═══ EXERCISE DATA

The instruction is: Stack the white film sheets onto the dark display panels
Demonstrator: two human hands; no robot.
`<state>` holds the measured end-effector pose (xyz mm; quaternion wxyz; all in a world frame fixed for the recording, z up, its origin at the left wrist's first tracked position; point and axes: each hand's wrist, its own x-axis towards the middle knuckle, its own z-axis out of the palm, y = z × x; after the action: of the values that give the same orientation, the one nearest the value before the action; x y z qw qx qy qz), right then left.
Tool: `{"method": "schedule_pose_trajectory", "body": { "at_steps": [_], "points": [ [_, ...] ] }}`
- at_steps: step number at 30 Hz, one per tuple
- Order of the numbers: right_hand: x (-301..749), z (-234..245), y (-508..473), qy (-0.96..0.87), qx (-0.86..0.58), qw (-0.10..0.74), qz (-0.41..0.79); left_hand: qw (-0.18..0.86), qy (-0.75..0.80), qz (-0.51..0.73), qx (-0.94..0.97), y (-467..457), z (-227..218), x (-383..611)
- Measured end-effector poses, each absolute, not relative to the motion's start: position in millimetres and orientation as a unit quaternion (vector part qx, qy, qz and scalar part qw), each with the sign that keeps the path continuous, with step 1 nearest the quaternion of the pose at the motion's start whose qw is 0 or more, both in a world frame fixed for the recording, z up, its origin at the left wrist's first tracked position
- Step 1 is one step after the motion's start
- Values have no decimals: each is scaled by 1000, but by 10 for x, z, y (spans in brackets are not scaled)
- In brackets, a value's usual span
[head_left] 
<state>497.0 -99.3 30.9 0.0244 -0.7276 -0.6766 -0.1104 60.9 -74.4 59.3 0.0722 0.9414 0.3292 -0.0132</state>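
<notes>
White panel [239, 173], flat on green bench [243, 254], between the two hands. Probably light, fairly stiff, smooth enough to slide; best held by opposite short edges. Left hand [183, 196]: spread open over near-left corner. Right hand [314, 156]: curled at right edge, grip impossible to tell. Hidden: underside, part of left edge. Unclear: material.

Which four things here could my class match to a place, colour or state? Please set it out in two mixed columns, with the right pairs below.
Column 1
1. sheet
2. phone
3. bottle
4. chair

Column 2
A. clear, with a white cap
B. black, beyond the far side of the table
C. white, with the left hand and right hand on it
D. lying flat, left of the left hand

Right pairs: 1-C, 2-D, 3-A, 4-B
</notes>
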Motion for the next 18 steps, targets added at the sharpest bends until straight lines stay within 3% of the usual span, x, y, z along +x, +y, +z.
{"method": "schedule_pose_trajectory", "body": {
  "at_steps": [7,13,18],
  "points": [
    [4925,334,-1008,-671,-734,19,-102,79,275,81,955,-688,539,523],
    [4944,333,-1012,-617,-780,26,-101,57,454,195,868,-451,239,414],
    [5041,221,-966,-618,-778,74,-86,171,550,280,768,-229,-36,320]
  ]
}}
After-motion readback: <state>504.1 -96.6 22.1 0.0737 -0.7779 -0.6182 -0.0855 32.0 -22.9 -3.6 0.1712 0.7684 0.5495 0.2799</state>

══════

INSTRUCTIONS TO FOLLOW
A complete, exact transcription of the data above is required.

SOLUTION TO THIS TASK
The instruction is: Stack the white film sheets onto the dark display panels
Demonstrator: two human hands; no robot.
`<state>` holds the measured end-effector pose (xyz mm; quaternion wxyz; all in a world frame fixed for the recording, z up, its origin at the left wrist's first tracked position; point and axes: each hand's wrist, its own x-axis towards the middle knuckle, its own z-axis out of the palm, y = z × x; after the action: of the values that give the same orientation, the one nearest the value before the action; x y z qw qx qy qz), right then left.
Tool: `{"method": "schedule_pose_trajectory", "body": { "at_steps": [_], "points": [ [_, ...] ] }}`
- at_steps: step number at 30 Hz, one per tuple
- Order of the numbers: right_hand: x (-301..749), z (-234..245), y (-508..473), qy (-0.96..0.87), qx (-0.86..0.58), qw (-0.10..0.74), qz (-0.41..0.79); left_hand: qw (-0.18..0.86), qy (-0.75..0.80), qz (-0.51..0.73), qx (-0.94..0.97), y (-467..457), z (-227..218), x (-383..611)
- Measured end-effector poses, each absolute, not relative to the motion's start: position in millimetres and orientation as a unit quaternion (vector part qx, qy, qz and scalar part qw), each with the sign that keeps the path continuous, with step 1 nearest the quaternion of the pose at the motion's start whose qw is 0 or more, both in a world frame fixed for the recording, z up, its origin at the left wrist's first tracked position
- Step 1 is one step after the motion's start
- Values have no decimals: each is scaled by 1000, but by 10 for x, z, y (spans in brackets are not scaled)
- In brackets, a value's usual span
[head_left] 
<state>497.0 -99.3 30.9 0.0244 -0.7276 -0.6766 -0.1104 60.9 -74.4 59.3 0.0722 0.9414 0.3292 -0.0132</state>
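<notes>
White panel [239, 173], flat on green bench [243, 254], between the two hands. Probably light, fairly stiff, smooth enough to slide; best held by opposite short edges. Left hand [183, 196]: spread open over near-left corner. Right hand [314, 156]: curled at right edge, grip impossible to tell. Hidden: underside, part of left edge. Unclear: material.

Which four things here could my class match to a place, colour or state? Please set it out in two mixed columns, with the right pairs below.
Column 1
1. sheet
2. phone
3. bottle
4. chair

Column 2
A. clear, with a white cap
B. black, beyond the far side of the table
C. white, with the left hand and right hand on it
D. lying flat, left of the left hand

Right pairs: 1-C, 2-D, 3-A, 4-B
</notes>
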Motion for the next 18 steps, targets added at the sharpest bends until straight lines stay within 3% of the usual span, x, y, z along +x, +y, +z.
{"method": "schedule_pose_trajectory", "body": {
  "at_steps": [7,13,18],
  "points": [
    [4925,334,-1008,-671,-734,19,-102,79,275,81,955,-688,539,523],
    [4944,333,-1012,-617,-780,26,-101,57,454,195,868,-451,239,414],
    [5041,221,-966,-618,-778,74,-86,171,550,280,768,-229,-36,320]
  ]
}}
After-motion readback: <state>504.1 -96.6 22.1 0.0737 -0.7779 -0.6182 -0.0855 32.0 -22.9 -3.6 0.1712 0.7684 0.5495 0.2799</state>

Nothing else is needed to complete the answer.